EXHIBIT 10.8(F)



                           Fort Howard Corporation
                             1919 South Broadway
                         Green Bay, Wisconsin  54304


                                                                 March 1, 1995

                    Amended and Restated Management Equity
                    --------------------------------------
                           Participation Agreement
                           -----------------------


Dear Sirs:

            Reference is made to the Amended and Restated Management Equity 
Participation Agreement, dated as of August 8, 1988, by and among FH Holdings 
Corp., a Delaware corporation, and the other parties signatory thereto, as 
amended and supplemented from time to time, including the letter agreements 
dated June 27, 1990, between Fort Howard Corporation, a Delaware corporation 
(the "Company"), and the other parties signatory thereto (collectively, the 
"MEPA").

            The provisions of the MEPA, insofar as such provisions relate to 
the shares of Voting Common Stock, par value $.01 per share, of the Company 
sold to Management Investors (as defined in the MEPA) pursuant to the 
provisions of the MEPA, and options to purchase shares of such Voting Common 
Stock granted to Management Investors pursuant to the provisions of the MEPA, 
are hereby amended, effective as of March 1, 1995 (the "1995 MEPA Amendment"), 
as follows:
                  
            1.    Section 1.1 is amended by deleting the definition of "Fair 
      Market Value" and by substituting the following therefor:
      
                  ""Fair Market Value" means, on any given date, the closing 
            price of the shares of Common Stock, as reported on the 
            NASDAQ/National Market System for such date or such national 
            securities exchange as may be designated by the Committee (as 
            defined in the Fort Howard Corporation Management Equity Plan) or, 
            if Common Stock was not traded on such date, on the next preceding 
            day on which Common Stock was traded."

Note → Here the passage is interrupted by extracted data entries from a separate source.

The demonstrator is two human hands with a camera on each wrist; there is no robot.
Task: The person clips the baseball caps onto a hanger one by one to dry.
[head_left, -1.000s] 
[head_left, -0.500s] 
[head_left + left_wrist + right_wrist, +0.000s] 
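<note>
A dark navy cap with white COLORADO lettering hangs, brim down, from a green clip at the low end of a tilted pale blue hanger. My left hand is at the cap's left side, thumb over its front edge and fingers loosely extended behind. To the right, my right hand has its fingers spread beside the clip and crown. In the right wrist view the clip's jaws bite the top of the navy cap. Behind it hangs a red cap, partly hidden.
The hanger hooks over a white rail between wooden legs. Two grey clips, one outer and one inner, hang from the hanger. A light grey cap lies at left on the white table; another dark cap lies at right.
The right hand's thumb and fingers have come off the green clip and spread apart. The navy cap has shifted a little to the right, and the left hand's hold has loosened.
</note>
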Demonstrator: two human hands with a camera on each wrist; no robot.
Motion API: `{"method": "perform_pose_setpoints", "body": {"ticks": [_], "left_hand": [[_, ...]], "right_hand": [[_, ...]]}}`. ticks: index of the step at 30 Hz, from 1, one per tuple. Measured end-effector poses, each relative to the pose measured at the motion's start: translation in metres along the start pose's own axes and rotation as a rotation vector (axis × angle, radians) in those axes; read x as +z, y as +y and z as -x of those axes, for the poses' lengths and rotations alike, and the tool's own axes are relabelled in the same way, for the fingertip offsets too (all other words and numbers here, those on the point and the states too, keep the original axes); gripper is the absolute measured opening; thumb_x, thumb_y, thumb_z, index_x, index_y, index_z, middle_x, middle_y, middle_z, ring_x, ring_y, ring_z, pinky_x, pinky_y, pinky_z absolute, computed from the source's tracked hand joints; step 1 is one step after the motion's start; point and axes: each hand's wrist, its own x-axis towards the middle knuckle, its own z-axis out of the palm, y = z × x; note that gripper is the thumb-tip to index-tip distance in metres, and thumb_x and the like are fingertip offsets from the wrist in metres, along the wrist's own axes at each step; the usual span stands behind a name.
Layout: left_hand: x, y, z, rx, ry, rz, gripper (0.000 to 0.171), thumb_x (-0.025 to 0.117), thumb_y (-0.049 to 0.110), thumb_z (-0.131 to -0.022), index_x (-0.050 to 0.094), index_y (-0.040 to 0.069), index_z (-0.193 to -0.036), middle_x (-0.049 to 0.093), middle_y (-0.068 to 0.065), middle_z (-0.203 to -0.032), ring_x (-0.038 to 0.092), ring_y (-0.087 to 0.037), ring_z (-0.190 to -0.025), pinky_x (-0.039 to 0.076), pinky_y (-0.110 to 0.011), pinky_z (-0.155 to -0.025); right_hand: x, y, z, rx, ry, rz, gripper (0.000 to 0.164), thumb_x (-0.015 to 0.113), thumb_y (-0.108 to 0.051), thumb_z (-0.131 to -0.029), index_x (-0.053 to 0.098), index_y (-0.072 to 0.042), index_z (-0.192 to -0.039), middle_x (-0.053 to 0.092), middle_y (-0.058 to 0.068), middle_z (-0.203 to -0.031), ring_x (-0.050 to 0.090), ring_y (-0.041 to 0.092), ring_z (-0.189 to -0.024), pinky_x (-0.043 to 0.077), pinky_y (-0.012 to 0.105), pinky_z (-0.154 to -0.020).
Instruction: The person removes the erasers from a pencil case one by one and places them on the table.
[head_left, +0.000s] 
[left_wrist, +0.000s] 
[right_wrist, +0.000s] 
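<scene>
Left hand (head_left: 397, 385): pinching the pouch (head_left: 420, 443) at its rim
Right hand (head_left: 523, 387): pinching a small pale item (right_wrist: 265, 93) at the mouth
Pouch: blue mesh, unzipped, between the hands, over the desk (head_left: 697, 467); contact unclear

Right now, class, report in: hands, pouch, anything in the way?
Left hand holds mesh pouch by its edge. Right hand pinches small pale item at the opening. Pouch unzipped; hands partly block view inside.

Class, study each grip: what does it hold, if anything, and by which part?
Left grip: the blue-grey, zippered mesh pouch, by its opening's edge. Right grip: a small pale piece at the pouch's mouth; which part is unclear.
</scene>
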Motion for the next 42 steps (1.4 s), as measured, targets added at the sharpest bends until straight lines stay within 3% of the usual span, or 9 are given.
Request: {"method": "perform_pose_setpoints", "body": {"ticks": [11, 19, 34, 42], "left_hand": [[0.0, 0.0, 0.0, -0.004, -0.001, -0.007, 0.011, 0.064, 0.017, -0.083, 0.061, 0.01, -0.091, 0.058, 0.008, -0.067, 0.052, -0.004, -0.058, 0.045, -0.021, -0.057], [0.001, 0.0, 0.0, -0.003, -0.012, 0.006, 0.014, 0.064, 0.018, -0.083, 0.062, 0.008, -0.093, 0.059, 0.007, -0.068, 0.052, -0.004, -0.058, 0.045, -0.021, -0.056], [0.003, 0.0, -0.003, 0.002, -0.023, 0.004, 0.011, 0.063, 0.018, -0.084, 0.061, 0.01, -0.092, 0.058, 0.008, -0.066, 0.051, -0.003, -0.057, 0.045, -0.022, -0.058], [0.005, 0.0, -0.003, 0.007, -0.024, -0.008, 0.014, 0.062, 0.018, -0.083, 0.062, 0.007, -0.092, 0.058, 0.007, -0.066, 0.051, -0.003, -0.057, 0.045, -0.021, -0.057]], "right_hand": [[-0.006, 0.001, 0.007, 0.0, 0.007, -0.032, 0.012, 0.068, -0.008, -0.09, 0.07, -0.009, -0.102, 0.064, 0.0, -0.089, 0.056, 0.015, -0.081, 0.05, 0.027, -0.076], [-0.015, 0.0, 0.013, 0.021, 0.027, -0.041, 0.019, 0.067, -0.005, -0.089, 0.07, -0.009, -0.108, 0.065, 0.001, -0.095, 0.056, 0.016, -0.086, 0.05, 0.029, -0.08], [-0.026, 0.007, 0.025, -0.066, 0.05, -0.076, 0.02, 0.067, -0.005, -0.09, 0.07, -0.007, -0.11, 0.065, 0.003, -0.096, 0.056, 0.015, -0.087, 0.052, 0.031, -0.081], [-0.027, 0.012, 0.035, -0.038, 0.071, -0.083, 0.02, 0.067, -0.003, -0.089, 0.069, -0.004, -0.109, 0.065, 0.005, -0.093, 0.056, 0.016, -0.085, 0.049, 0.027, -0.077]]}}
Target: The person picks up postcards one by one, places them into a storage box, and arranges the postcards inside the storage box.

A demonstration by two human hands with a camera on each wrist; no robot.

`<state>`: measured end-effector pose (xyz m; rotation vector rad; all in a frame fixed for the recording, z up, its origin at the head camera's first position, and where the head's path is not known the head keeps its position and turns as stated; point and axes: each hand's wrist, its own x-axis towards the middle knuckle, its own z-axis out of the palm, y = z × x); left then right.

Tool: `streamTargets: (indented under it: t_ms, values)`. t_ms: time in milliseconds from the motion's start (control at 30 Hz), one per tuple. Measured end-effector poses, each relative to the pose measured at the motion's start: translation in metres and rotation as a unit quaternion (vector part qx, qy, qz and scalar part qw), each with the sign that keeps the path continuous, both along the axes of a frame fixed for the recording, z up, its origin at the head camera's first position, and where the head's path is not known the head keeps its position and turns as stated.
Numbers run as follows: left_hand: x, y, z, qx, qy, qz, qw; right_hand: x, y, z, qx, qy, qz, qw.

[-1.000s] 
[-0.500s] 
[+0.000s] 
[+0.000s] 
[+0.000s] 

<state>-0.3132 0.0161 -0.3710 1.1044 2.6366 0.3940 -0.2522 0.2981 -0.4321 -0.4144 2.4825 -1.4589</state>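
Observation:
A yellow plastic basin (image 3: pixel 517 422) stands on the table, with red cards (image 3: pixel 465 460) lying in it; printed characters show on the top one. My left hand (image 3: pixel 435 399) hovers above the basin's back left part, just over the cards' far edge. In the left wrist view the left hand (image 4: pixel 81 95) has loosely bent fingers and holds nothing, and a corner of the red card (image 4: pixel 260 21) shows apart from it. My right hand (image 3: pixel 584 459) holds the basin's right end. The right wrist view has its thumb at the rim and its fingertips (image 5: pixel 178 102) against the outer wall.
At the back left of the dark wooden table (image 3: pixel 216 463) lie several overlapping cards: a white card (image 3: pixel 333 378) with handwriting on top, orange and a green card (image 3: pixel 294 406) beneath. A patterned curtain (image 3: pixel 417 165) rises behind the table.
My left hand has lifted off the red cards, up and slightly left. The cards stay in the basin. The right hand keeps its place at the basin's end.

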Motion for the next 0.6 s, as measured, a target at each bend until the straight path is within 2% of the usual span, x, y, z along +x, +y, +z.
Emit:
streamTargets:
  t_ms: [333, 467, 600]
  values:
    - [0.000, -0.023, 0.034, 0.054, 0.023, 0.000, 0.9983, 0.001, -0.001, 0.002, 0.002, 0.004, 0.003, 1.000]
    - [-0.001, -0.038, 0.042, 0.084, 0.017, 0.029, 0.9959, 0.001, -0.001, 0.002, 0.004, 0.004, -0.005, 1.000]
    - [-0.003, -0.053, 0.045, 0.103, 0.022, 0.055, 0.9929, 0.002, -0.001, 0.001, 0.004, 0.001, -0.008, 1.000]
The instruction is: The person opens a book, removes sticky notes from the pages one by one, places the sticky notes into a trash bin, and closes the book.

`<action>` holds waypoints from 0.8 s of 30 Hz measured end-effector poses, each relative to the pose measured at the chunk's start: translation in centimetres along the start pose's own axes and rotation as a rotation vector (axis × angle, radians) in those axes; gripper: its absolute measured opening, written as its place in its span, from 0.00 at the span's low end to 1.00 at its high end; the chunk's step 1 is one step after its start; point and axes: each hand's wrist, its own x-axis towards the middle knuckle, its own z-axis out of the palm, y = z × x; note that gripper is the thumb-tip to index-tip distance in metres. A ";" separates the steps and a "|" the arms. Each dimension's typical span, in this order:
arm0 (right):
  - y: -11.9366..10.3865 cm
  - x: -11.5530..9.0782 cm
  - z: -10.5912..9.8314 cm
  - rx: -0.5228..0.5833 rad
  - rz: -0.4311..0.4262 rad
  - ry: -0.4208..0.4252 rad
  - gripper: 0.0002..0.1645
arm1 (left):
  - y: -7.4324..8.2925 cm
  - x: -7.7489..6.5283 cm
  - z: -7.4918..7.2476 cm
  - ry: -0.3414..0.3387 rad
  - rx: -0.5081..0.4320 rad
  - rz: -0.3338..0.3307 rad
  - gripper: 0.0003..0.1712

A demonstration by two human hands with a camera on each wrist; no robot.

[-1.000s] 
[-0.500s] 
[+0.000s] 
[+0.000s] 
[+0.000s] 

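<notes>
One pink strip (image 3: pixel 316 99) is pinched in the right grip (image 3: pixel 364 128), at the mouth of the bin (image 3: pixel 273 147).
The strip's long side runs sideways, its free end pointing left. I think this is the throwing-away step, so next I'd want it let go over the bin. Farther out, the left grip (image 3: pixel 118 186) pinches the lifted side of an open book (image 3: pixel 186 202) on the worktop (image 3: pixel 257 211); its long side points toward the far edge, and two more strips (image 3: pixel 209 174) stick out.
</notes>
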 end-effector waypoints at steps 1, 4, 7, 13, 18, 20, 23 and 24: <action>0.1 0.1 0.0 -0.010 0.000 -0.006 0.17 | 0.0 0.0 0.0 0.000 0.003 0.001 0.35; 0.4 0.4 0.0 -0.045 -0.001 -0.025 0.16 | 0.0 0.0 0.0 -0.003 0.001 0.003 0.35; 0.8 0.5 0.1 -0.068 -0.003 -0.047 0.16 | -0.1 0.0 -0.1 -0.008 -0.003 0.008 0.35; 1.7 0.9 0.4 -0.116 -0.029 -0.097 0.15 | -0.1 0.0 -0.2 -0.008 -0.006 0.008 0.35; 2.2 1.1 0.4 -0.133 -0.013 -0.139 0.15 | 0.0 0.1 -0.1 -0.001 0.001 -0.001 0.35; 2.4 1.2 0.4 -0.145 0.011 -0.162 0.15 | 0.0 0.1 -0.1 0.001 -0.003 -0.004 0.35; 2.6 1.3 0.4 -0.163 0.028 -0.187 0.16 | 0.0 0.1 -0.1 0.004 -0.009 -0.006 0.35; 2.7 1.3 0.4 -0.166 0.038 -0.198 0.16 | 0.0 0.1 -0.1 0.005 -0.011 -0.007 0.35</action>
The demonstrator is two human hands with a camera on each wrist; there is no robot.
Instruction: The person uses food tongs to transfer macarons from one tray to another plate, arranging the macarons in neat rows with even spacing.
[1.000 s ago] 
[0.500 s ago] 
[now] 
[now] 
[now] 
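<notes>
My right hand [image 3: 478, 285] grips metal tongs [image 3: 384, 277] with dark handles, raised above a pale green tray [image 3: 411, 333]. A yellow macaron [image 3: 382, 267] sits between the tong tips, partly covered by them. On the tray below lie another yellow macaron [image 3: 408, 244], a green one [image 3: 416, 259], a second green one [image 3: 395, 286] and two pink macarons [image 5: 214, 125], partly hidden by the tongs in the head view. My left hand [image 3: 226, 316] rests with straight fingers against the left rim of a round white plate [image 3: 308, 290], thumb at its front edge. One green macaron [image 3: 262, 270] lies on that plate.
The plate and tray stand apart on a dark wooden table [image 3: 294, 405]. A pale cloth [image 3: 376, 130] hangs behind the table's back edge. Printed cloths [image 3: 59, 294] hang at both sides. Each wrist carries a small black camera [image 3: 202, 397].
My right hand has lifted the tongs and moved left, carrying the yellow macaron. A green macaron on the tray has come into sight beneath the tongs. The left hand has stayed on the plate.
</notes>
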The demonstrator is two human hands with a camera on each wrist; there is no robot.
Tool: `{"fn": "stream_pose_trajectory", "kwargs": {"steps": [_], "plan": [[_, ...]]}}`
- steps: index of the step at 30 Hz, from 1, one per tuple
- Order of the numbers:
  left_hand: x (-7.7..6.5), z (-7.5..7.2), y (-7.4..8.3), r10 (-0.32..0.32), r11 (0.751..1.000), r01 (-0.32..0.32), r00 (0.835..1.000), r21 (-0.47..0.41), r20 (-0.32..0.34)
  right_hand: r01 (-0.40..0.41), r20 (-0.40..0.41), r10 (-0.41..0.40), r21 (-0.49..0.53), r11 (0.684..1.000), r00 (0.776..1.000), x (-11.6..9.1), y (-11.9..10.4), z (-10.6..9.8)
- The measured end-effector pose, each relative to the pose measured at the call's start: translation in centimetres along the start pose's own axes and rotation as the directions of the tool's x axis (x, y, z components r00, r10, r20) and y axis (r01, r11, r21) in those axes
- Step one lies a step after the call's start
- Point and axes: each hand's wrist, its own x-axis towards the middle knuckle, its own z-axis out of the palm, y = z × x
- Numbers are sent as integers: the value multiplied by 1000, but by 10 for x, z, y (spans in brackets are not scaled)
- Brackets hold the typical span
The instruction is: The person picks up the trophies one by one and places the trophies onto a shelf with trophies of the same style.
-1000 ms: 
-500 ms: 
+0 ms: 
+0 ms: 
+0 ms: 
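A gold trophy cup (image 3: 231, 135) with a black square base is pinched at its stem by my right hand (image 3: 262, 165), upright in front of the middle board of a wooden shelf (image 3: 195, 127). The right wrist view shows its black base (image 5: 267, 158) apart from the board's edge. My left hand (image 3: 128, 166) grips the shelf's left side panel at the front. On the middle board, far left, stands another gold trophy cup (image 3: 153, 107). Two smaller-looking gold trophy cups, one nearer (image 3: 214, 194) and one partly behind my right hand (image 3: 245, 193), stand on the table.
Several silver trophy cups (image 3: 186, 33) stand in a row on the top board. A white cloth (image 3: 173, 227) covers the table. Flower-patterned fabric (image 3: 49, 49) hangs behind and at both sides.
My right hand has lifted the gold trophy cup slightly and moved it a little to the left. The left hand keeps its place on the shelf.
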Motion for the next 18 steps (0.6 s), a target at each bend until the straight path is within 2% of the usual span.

            2.    The definition of "Options" set forth in Section 1.1 is 
      amended by deleting the last sentence thereof and by adding the 
      following sentence to the end thereof:

            "The exercise price of a Vested Option may be paid in the form of 
            cash or, in the sole discretion of the Committee, in shares of 
            Common Stock already owned by the Management Investor (valued at 
            their fair market value as determined by the Committee in its sole 
            discretion), in other property acceptable to the Committee or in 
            any combination of cash, shares of Common Stock or such other 
            property.  The exercise price may also, in the Committee's sole 
            discretion, be paid in the form of shares of Common Stock withheld 
            by the Company from the shares that would otherwise have been 
            received by a Management Investor upon exercise of the Vested 
            Option (which shares shall be valued by the Committee at their 
            fair market value, net of the applicable exercise price, as 
            determined by the Committee in its sole discretion).  In its 
            discretion, the Committee may also permit a Management Investor to 
            exercise a Vested Option through a "cashless exercise" procedure 
            involving a broker or dealer approved by the Committee, provided 
            that the Management Investor has delivered an irrevocable notice 
            of exercise (the "Notice") to the broker or dealer and such broker 
            or dealer agrees:  (A) to sell immediately the number of shares of 
            Common Stock specified in the Notice to be acquired upon exercise 
            of the Vested Option in the ordinary course of its business, (B) 
            to pay promptly to the Company the aggregate exercise price (plus 
            the amount necessary to satisfy any applicable tax liability) and 
            (C) to pay to the Management Investor the balance of the proceeds 
            of the sale of such shares over the amount determined under clause 
            (B) of this sentence, less applicable commissions and fees; 
            provided, however, that the Committee may modify the provisions of 
            this sentence to the extent necessary to conform the exercise of 
            the Vested Option to Regulation T of the Exchange Act."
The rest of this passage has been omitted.